**Given information:**
* * * *

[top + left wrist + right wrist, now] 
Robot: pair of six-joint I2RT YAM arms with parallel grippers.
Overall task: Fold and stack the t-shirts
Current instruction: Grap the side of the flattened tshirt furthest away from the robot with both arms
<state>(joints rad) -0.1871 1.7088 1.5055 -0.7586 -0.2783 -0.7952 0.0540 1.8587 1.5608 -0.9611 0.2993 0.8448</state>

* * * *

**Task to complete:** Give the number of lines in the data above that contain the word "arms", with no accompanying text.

**Response:** 2